> _What the task asks_: A verbatim copy of the listing is the expected output.

> _Material provided_:
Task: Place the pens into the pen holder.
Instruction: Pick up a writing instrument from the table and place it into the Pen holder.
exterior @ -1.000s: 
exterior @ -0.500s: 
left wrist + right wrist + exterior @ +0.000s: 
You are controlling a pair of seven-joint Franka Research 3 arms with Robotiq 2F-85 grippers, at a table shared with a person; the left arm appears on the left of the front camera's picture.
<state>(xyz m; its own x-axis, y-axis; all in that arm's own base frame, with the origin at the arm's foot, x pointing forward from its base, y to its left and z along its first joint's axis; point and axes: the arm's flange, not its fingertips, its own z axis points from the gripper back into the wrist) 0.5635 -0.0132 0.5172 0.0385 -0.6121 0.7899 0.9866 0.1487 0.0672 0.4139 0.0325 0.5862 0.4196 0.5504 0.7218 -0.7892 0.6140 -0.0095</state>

> _Answer to the problem_:
Task: Place the pens into the pen holder.
Instruction: Pick up a writing instrument from the table and place it into the Pen holder.
exterior @ -1.000s: 
exterior @ -0.500s: 
left wrist + right wrist + exterior @ +0.000s: 
You are controlling a pair of seven-joint Franka Research 3 arms with Robotiq 2F-85 grippers, at a table shared with a person; the left arm appears on the left of the front camera's picture.
<state>(xyz m; its own x-axis, y-axis; all in that arm's own base frame, with the origin at the arm's foot, x pointing forward from its base, y to its left and z along its first joint's axis; point and axes: the arm's flange, not its fingertips, its own z axis points from the gripper back into the wrist) 0.5635 -0.0132 0.5172 0.0385 -0.6121 0.7899 0.9866 0.1487 0.0672 0.4139 0.0325 0.5862 0.4196 0.5504 0.7218 -0.7892 0.6140 -0.0095</state>

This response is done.